The Earth Talks Back: How Nature Resists Colonial Power in Princess Mononoke

This is an essay I wrote for my Postcolonial Women Writers class in my final semester of college. Nature takes up an undeniable space in many postcolonial works. The oppression of the land by colonial forces oftentimes exists in the background of narratives, while interactions between humans are positioned at the forefront. In this work, I explore how Miyazaki puts the subjugation and destruction of nature by humanity at the center of his film, highlighting how the greed of an empire generates endless cycles of violence. I argue that Princess Mononoke offers us the chance to see how nature responds to colonization when it is given a voice. Additionally, I discuss how its themes connect to other postcolonial texts such as The Pagoda by Partica Powell, Wide Sargasso Sea by Jean Rhys, and The God of Small Things by Arundhati Roy.
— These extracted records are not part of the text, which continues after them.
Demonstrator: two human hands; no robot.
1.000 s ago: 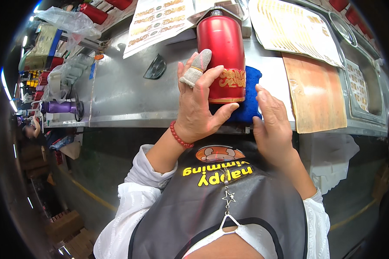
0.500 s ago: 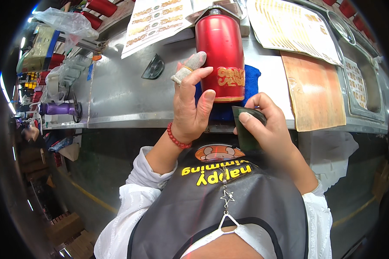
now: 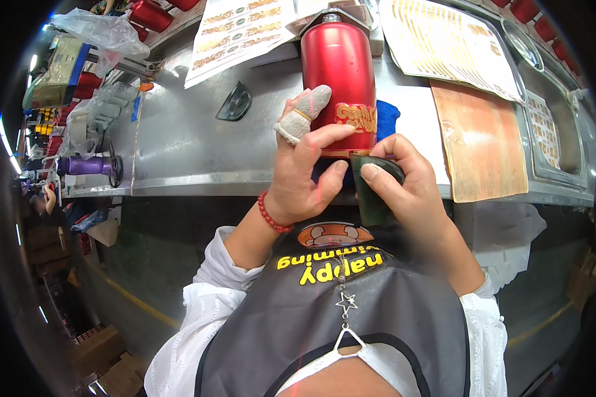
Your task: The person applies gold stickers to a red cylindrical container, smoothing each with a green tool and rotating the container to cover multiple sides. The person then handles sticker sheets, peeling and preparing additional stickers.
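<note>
A shiny red metal bottle (image 3: 338,59) lies on a blue cloth (image 3: 387,118), its neck pointing away from me and its gold-rimmed base toward me. A gold ornamental decal (image 3: 355,118) sits on its side near the base. My left hand (image 3: 304,159), fingers apart, rests against the bottle, a fingertip on the decal; one finger wears a grey fabric finger cover (image 3: 304,114). Between thumb and fingers, my right hand (image 3: 404,178) pinches a dark green flat scraper (image 3: 372,202) just beside the base.
Another dark scraper piece (image 3: 235,102) lies on the metal table (image 3: 192,142) at left. Decal sheets (image 3: 235,40) lie behind it, with more printed sheets (image 3: 444,49) at back right. A ribbed orange-brown board (image 3: 480,145) is near the right edge, beside a metal tray (image 3: 569,159).
My left hand has moved right and slightly down, bringing a finger onto the decal. My right hand, still pinching the scraper, has shifted slightly left toward the bottle's base.
</note>
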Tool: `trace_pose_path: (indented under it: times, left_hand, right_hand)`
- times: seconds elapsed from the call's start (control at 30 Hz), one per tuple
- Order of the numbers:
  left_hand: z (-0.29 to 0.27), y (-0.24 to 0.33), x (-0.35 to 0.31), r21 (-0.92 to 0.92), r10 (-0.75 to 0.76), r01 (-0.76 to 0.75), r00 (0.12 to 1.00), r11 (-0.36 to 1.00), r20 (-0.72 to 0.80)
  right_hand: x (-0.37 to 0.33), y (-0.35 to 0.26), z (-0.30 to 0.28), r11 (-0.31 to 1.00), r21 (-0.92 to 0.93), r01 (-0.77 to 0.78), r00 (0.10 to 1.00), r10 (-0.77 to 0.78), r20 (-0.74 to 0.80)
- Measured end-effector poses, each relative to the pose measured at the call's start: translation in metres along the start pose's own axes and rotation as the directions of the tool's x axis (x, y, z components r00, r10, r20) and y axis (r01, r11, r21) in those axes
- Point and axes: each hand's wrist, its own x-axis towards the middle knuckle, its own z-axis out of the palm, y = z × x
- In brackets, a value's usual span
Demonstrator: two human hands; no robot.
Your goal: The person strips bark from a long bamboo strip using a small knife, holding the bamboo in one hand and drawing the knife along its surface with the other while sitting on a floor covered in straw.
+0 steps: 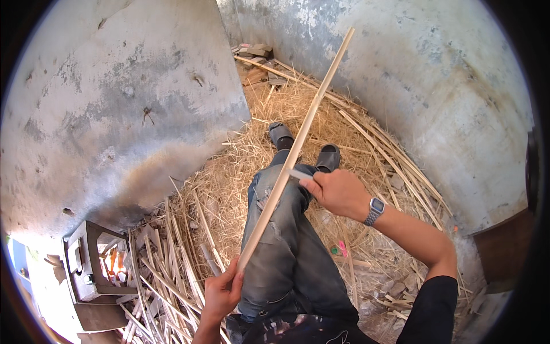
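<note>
A long pale strip, likely split bamboo (275, 198), slants across my raised leg in worn jeans, its far end rising toward the right-hand wall. My left hand (223, 289) pinches its near end beside my thigh. In my right hand (335, 192), which wears a metal-banded watch on the wrist, is a knife (299, 174); its handle is hidden in my fist. The short flat blade points left and reaches the right edge of the strip near my knee. Whether the blade touches or cuts the strip I cannot tell.
Thin shavings (217, 178) cover the floor around my sandalled feet. Split strips (166, 275) lie heaped at the left, and more long strips (395, 160) follow the right wall. A dark box-like frame (106, 286) stands at the lower left. Weathered plaster walls (132, 86) close in both sides.
</note>
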Motion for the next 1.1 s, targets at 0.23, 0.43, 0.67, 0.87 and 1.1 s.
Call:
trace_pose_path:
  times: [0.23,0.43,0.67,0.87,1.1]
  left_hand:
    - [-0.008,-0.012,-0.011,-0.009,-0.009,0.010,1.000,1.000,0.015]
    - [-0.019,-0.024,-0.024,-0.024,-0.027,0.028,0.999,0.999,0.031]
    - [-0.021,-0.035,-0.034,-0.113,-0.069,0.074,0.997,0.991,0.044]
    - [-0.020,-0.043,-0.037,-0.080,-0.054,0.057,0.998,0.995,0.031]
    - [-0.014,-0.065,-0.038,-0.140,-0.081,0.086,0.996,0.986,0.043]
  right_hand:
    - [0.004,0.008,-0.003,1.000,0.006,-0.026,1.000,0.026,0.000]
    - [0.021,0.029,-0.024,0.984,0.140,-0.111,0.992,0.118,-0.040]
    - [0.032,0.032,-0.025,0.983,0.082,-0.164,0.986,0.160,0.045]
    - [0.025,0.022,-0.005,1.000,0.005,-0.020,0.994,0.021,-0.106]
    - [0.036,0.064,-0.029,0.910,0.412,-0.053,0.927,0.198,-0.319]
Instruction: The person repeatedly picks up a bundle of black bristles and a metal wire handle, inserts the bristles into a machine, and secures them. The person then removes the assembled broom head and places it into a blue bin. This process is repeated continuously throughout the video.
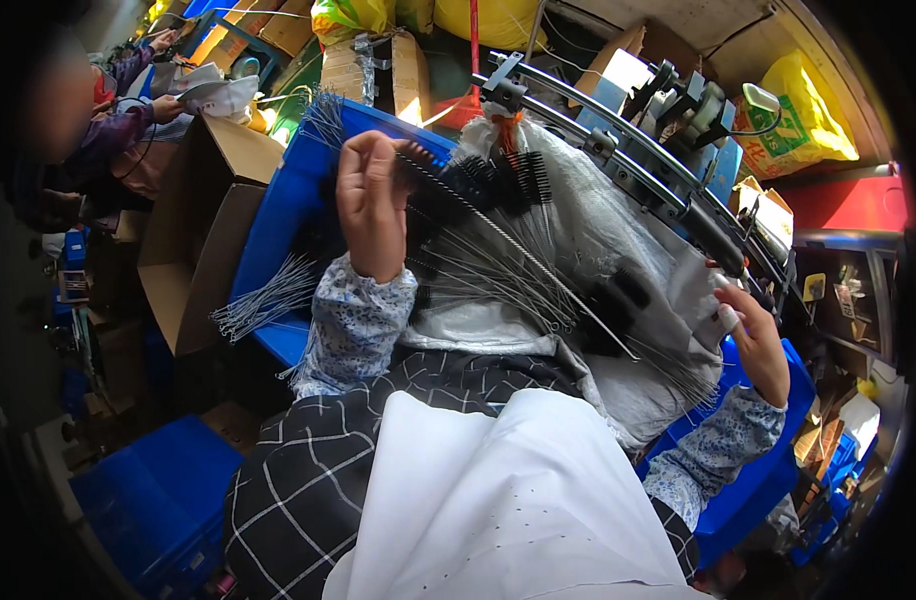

Crafting a Queer and Feminist Cult Classic: An Analysis on The Craft

Introduction to Women's, Gender, and Sexuality Studies was the one class I took in my penultimate semester of college. I could not pass up the opportunity to write about one of my favorite films for the final paper. In this essay, I am concerned with how the figure of the witch positions The Craft as inherently feminist, how the queer relationships of the main characters fuel their empowerment, and how the conventions of the genre catalyze the disjointed and poorly received second act. I examine The Craft through a feminist and queer lens, exploring how it succeeds and fails the communities it has been embraced by.


The Threat of the Female Body and Feminine Desire in The Witch

The first time I watched The Witch was in my Women in Western Religions: Witches, Saints, and Sinners class freshman year. I was asked to submit a short film analysis which I used to dive into the story's exploration of the monstrous feminine. Two years later, I had the opportunity to write a longer essay about the movie for the course, Gender and Film.

In this essay, I use Barbara Creed's "Horror and the Monstrous-Feminine: An Imaginary Abjection" as well as Linda Williams' "When the Women Looks" and "Film Bodies: Gender, Genre and Excess" to unpack how The Witch depicts female desires and the female body as a threat to society.